In brightest day, in blackest night,
No virus shall escape my sight
Let those who worship infections' might,
Beware my power... Green JellyCat's light!
Sometimes truth is stranger than fiction.
A strain of glowing green cats developed by scientists and resistant to the feline version of HIV is assisting researchers in developing gene therapy that would help humans block the disease...
The study, published on Sunday in the journal Nature Methods, involved inserting monkey genes that block the virus into feline eggs, or oocytes, before they are fertilised.

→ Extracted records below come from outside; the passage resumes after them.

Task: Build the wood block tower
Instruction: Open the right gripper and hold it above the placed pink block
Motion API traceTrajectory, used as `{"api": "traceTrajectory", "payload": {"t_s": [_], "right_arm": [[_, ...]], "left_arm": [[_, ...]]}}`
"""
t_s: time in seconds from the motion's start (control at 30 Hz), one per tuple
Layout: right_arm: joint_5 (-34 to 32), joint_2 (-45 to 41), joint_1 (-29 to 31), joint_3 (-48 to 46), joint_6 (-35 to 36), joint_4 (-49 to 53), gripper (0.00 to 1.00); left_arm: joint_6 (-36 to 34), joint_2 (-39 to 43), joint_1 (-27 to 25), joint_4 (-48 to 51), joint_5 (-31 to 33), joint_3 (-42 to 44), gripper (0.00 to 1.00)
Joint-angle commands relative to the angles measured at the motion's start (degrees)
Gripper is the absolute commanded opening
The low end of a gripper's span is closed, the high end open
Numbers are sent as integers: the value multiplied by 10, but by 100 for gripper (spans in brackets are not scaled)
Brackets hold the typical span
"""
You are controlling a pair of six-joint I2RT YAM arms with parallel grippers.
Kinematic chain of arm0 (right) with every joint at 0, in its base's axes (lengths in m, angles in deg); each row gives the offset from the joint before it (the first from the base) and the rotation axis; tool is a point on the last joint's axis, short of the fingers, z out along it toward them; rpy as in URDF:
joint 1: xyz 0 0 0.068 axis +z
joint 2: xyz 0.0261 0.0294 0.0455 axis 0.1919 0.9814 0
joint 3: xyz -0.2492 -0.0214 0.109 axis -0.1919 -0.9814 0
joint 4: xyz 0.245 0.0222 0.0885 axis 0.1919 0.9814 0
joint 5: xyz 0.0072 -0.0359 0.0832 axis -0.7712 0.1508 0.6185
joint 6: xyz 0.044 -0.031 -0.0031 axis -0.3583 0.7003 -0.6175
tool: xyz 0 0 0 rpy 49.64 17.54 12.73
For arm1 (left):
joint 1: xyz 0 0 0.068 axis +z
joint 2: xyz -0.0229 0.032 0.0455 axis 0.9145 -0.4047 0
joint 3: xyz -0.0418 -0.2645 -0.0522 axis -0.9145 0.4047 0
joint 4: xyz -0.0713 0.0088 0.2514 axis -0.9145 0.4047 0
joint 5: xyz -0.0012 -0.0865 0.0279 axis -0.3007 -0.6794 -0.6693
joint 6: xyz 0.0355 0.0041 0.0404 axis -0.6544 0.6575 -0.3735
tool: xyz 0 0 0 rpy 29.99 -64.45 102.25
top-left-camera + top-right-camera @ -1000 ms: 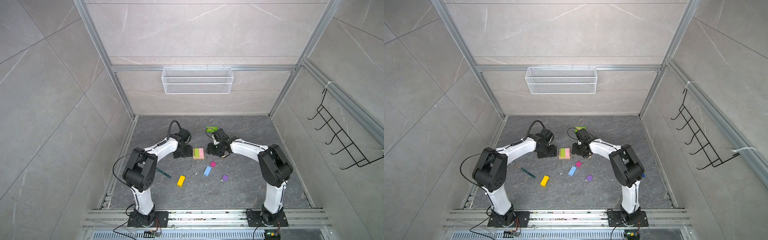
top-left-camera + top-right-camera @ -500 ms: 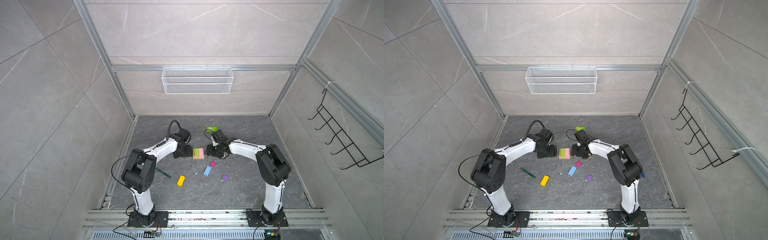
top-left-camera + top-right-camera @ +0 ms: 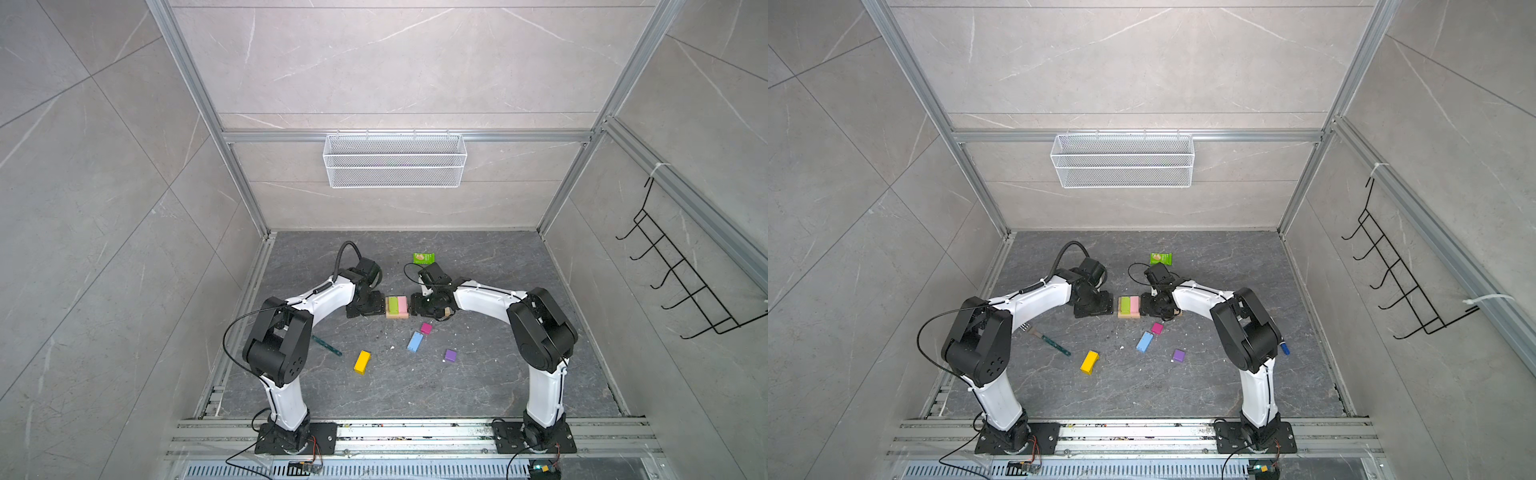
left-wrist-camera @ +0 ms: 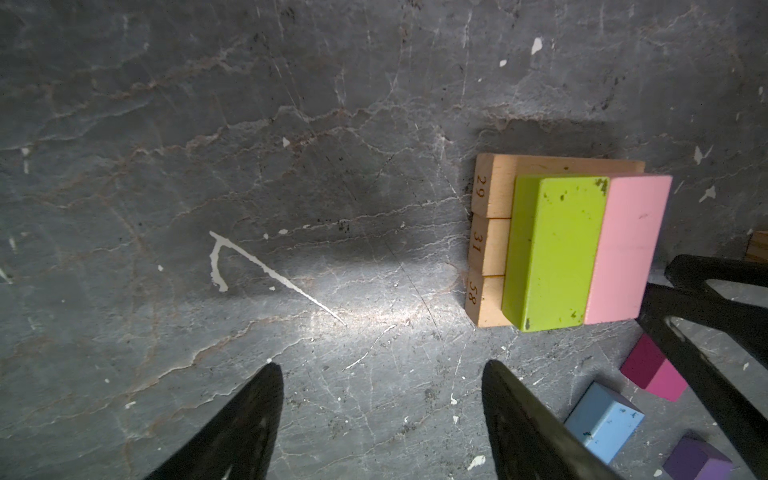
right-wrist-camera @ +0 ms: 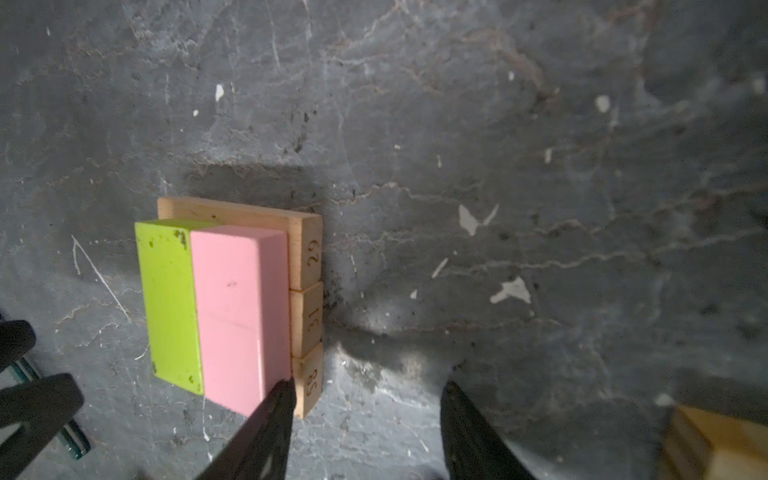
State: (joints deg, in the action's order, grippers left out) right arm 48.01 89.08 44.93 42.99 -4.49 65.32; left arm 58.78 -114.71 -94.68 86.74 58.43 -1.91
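The tower (image 3: 397, 307) (image 3: 1129, 307) is three tan bars laid side by side with a lime block (image 4: 552, 253) and a pink block (image 5: 239, 316) on top. My left gripper (image 4: 382, 365) (image 3: 374, 308) hovers just left of it, open and empty. To the right of the stack is my right gripper (image 5: 368, 384) (image 3: 419, 308), also open, with one fingertip (image 5: 282, 395) against the pink block's corner. Loose on the floor lie a yellow block (image 3: 362, 361), a light blue block (image 3: 415, 341), a magenta block (image 3: 426, 328), a purple block (image 3: 450, 355) and a tan block (image 5: 715, 444).
A green snack packet (image 3: 423, 258) lies behind the right gripper. A thin teal stick (image 3: 328, 345) lies near the left arm. A white wire basket (image 3: 395, 160) hangs on the back wall and a black hook rack (image 3: 681, 286) on the right wall.
The right arm has edged slightly left toward the tower. The left arm and the blocks have not visibly moved.
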Motion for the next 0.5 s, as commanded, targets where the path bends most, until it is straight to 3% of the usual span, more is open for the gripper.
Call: {"api": "traceTrajectory", "payload": {"t_s": [0.0, 0.47], "right_arm": [[-10, 15, 5, 10, 6, 20, 41], [4, 21, 7, 13, 12, 9, 42]], "left_arm": [[-5, 29, 2, 9, 6, 3, 78], [-6, 27, 2, 8, 7, 4, 77]]}}
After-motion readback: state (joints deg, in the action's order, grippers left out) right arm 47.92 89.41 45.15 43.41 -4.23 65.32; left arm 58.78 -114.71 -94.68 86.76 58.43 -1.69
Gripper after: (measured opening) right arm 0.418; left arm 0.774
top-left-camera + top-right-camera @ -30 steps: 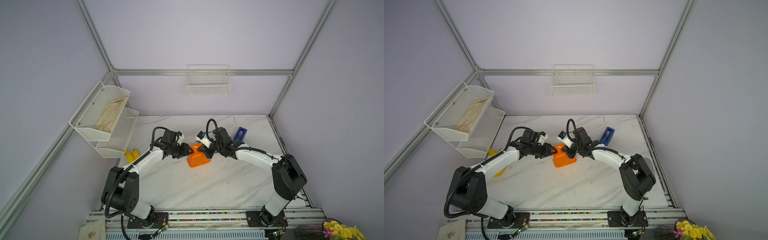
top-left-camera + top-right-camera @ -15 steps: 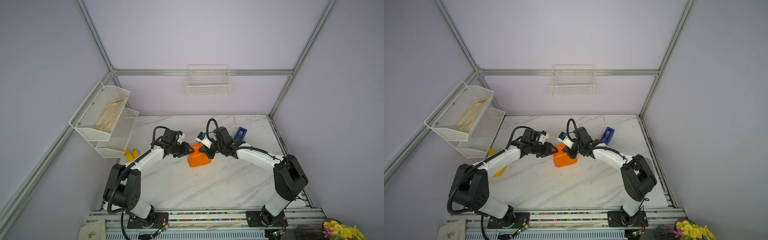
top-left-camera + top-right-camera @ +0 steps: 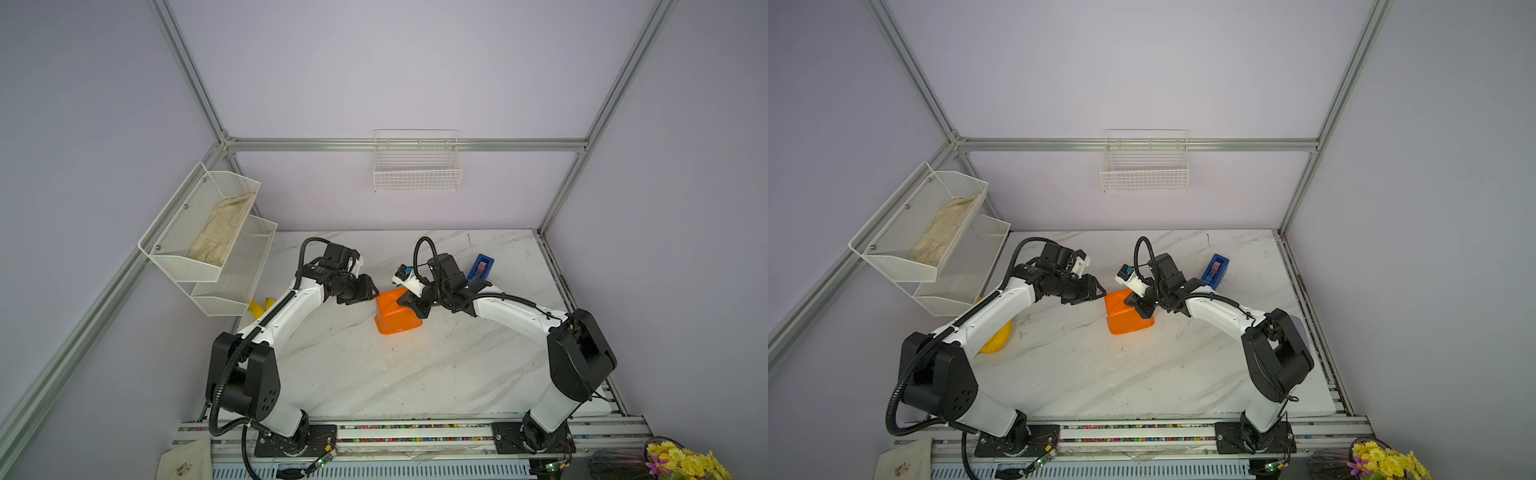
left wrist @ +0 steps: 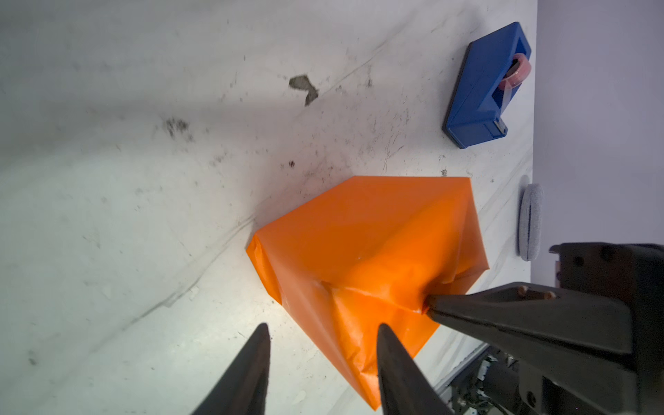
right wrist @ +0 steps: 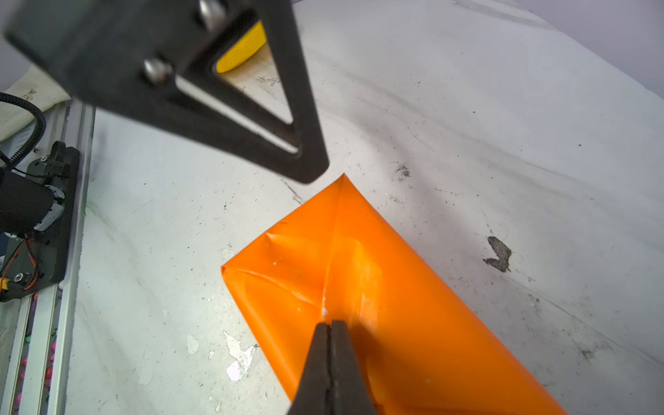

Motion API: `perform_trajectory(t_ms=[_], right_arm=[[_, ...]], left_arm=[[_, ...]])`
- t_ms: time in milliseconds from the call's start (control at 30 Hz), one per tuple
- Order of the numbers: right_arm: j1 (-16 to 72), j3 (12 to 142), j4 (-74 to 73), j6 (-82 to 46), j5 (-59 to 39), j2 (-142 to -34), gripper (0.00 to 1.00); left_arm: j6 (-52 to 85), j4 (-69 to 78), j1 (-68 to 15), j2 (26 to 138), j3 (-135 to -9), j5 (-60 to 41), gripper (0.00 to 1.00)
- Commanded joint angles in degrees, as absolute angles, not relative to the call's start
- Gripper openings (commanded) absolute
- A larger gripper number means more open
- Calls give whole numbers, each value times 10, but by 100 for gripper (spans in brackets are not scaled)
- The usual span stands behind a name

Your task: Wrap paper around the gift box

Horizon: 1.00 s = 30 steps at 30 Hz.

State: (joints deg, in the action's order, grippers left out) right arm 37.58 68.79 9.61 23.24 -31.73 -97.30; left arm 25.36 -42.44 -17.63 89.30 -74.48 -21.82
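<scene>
The orange paper lies folded into a box-shaped bundle on the marble table; the gift box is hidden under it. My left gripper hovers open at the bundle's back left corner. In the left wrist view one of its fingers overlaps the paper's edge and nothing sits between them. My right gripper is shut, its tip pressing down on the folded seam on top of the paper.
A blue tape dispenser stands behind the right arm near the back right. A yellow object lies at the left edge under the wire shelves. A grey round pad sits by the right wall.
</scene>
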Motion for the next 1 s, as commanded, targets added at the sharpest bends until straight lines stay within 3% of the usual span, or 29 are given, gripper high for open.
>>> perform_trajectory(t_ms=[0, 267, 567, 800, 867, 967], right_arm=[[375, 682, 157, 248, -322, -996, 0], [374, 679, 156, 249, -324, -993, 0], [373, 679, 156, 248, -323, -991, 0], [373, 687, 163, 235, -322, -976, 0], [373, 690, 172, 234, -337, -957, 6], [374, 684, 169, 212, -345, -918, 28]], left_arm=[[156, -482, -173, 926, -865, -229, 50], [1, -500, -173, 1042, -950, -393, 51], [-80, -549, -174, 1114, -985, -418, 51], [-108, -610, -174, 1153, -991, -370, 50], [-110, -619, -174, 1158, -987, -358, 50], [-107, -620, -174, 1162, -985, -355, 50]])
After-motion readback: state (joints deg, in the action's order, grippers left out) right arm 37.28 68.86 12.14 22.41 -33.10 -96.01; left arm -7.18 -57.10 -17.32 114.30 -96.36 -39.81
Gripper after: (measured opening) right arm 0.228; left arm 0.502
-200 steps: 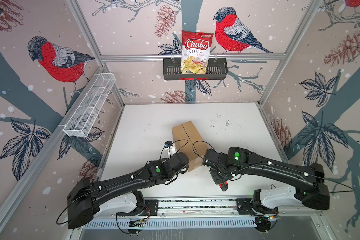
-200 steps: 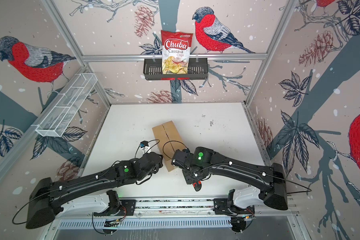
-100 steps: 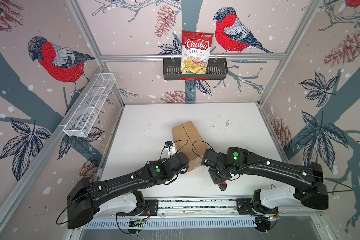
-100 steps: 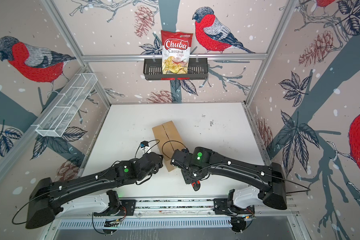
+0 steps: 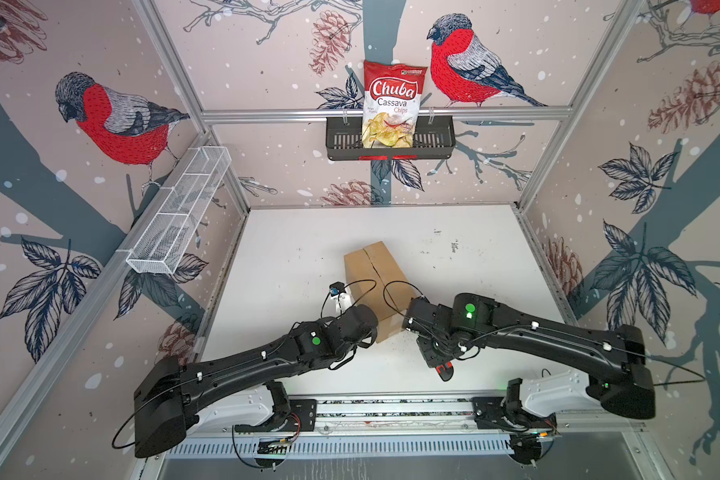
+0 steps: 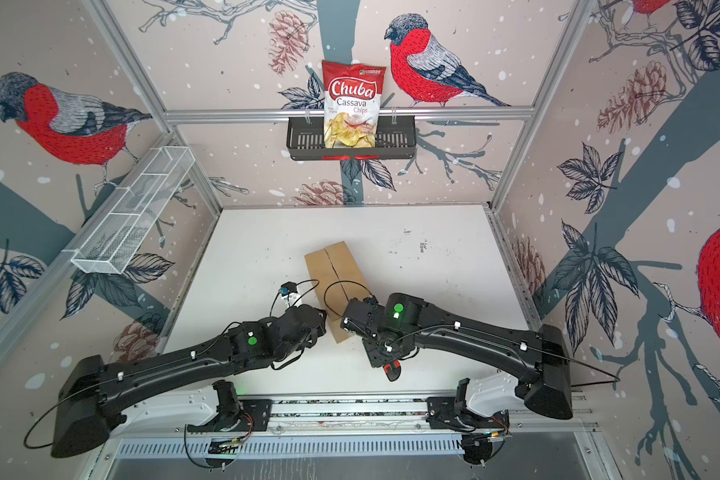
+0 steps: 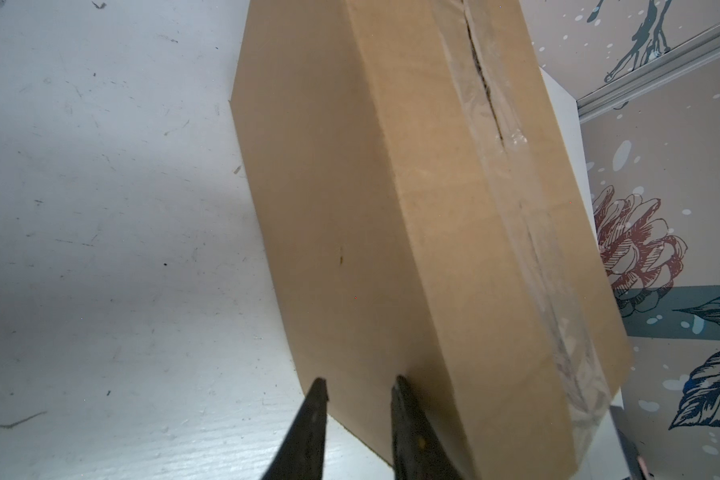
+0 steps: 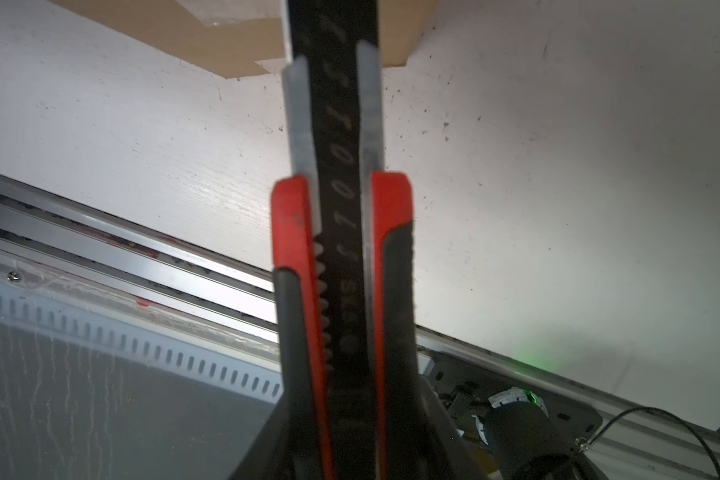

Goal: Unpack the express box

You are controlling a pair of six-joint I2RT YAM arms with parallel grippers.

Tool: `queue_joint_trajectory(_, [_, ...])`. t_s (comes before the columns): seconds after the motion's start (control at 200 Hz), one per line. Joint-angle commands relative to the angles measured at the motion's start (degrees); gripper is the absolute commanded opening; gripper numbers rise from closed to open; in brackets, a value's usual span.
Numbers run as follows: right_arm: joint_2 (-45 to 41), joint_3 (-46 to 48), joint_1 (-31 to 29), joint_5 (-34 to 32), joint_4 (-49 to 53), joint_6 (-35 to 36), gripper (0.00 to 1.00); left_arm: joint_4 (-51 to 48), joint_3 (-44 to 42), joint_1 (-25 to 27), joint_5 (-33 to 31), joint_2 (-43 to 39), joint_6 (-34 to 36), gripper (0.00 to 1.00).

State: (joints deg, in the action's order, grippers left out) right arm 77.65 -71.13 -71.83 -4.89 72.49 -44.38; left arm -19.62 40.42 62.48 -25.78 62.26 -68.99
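Brown box [image 5: 373, 274] sits mid-frame in both top views, on the white table [image 5: 287, 257], long axis running up the frame, flaps lying flat. Its near end is tucked between my two wrists. My left arm comes in from the lower left and butts up against the box's left side; the fingers are hidden under the wrist from here. My right gripper [image 5: 436, 358] hangs just right of the near corner, pointing down the frame. It is clamped on a knife [image 5: 444, 370] whose red end pokes out below it. Top centre, a chips bag [image 5: 393, 104] stands in the black basket [image 5: 433, 141]; a white wire rack [image 5: 179, 208] hangs on the left wall.

Left wrist view: the box fills the middle of the frame. Clear tape [image 7: 516, 216] runs down the seam, with a dark slit along it at upper right. My left gripper [image 7: 358, 386] is at bottom centre, jaws a little apart with nothing between them. The tips are right at the box's long side wall, low by the table. Touching or just shy, I can't tell.

Right wrist view: the knife runs straight up the middle, red-and-black handle, metal rail. It leaves the top edge beside a box corner at upper left. Dark fingers flank the handle at the bottom. The blade I can't make out.
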Motion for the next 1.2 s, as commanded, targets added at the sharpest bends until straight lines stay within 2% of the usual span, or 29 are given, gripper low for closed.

Why glowing green? Why jellyfish genes?
The scientists also inserted jellyfish genes that make the modified cells glow an eerie green colour - making the altered genes easy to spot. Tests on cells taken from the cats show they are resistant to feline immunodeficiency virus, or FIV, which causes Aids in cats.
"This provides the unprecedented capability to study the effects of giving Aids-protection genes into an Aids-vulnerable animal," Dr. Eric Poeschla of the Mayo Clinic in Rochester, Minnesota, who led the study, said in a telephone interview.
And to make the whole thing even cooler (or spookier, depending on your point of view)
The team has mated two of the three original green-glowing cats, which have produced litters totalling eight kittens which make glowing cells as well.
As usual, it's a long way between any one development (even turning cats green) and a cure for anything, let alone the almost intractable AIDS virus. But it is almost certain that science will eventually figure it out -- we just don't know yet which research path(s) will be successful.
Or at least Michele Bachmann has not informed us yet which path her God has told her is the one to defund, lest a cure be found.